- Task -
Your job is to return the whole listing unchanged while skipping its images.

- Record excerpts -
-.-.-

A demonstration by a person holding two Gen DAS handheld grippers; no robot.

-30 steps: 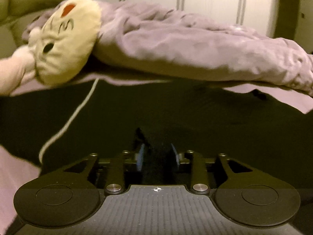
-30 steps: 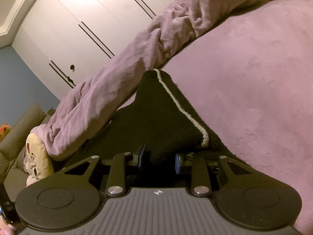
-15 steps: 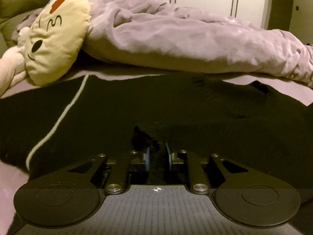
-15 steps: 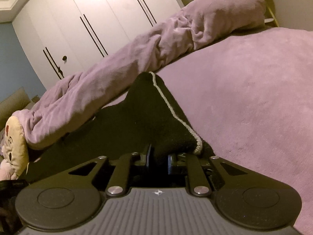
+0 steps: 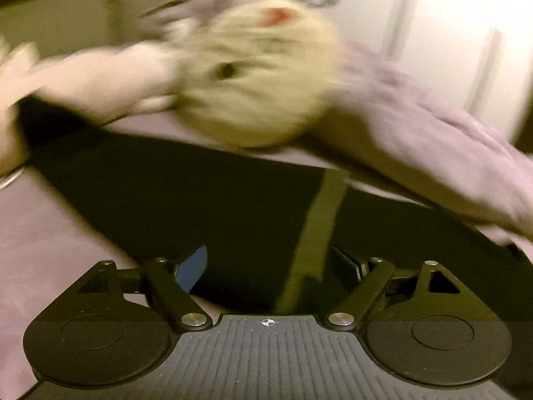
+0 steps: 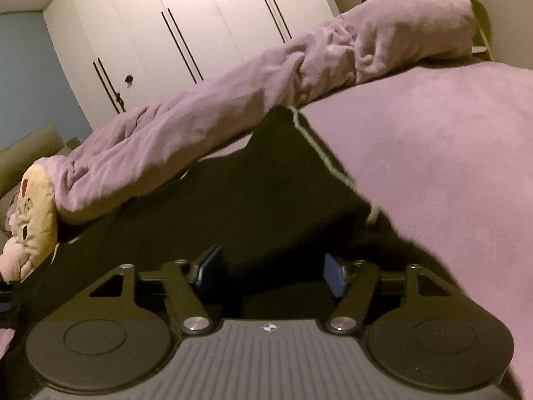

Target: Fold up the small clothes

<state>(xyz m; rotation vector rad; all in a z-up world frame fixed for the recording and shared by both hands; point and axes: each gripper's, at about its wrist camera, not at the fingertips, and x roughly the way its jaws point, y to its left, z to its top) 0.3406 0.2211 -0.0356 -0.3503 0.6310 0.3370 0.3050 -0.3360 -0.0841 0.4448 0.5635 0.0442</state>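
Both grippers, half a second ago pinched shut on the black garment (image 6: pixel 266 206), have just been opening: the left gripper (image 5: pixel 269 266) and the right gripper (image 6: pixel 273 266) now stand with jaws wide, the cloth lying loose between the pads. The left wrist view has swung sideways and blurred, so the round plush cushion (image 5: pixel 256 76) now sits near its centre instead of at its left edge.

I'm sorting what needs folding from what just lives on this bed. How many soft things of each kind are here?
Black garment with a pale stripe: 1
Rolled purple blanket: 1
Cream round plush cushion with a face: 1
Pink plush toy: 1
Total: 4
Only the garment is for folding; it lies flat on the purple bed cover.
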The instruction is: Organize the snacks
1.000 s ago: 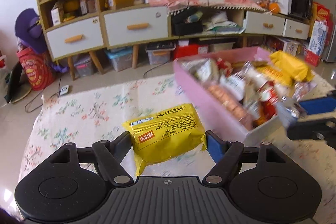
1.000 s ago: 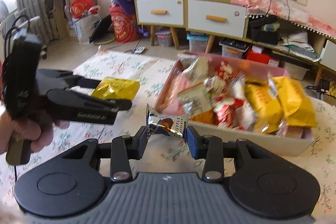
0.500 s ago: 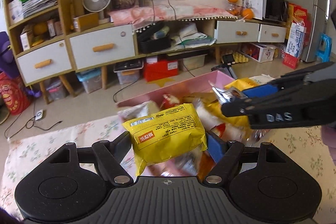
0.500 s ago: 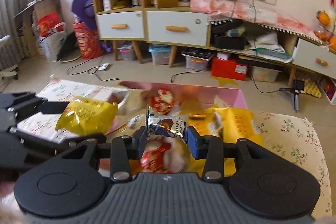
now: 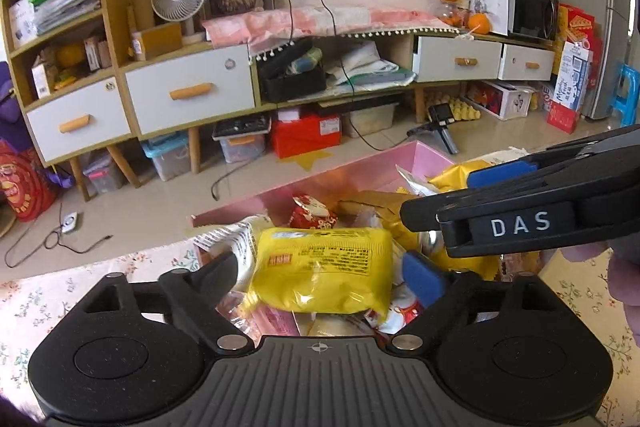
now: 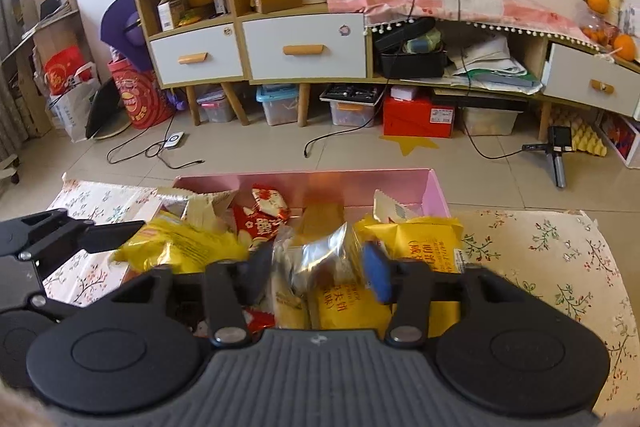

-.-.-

- Solution for this task -
A demonstration by a person holding two Gen DAS handheld grippers; no robot.

-30 steps: 
-30 steps: 
-15 steps: 
-15 steps: 
+0 steps: 
+0 steps: 

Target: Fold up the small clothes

<state>(xyz m; rotation vector rad; all in a z-up world frame fixed for the recording and shared by both hands; point and axes: each gripper's, at about its wrist camera, not at the fingertips, and x roughly the way its jaws point, y to its left, z to its top) 0.3406 0.2211 -0.0356 -0.3503 0.6310 0.3370 0.3050 -0.3360 -0.0841 0.4448 0.5635 0.0442</state>
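Both grippers, half a second ago pinched shut on the black garment (image 6: pixel 266 206), have just been opening: the left gripper (image 5: pixel 269 266) and the right gripper (image 6: pixel 273 266) now stand with jaws wide, the cloth lying loose between the pads. The left wrist view has swung sideways and blurred, so the round plush cushion (image 5: pixel 256 76) now sits near its centre instead of at its left edge.

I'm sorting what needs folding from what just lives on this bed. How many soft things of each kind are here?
Black garment with a pale stripe: 1
Rolled purple blanket: 1
Cream round plush cushion with a face: 1
Pink plush toy: 1
Total: 4
Only the garment is for folding; it lies flat on the purple bed cover.
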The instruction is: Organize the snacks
1.000 s ago: 
1.000 s ago: 
0.500 s ago: 
0.500 s ago: 
now: 
now: 

No additional output will be generated.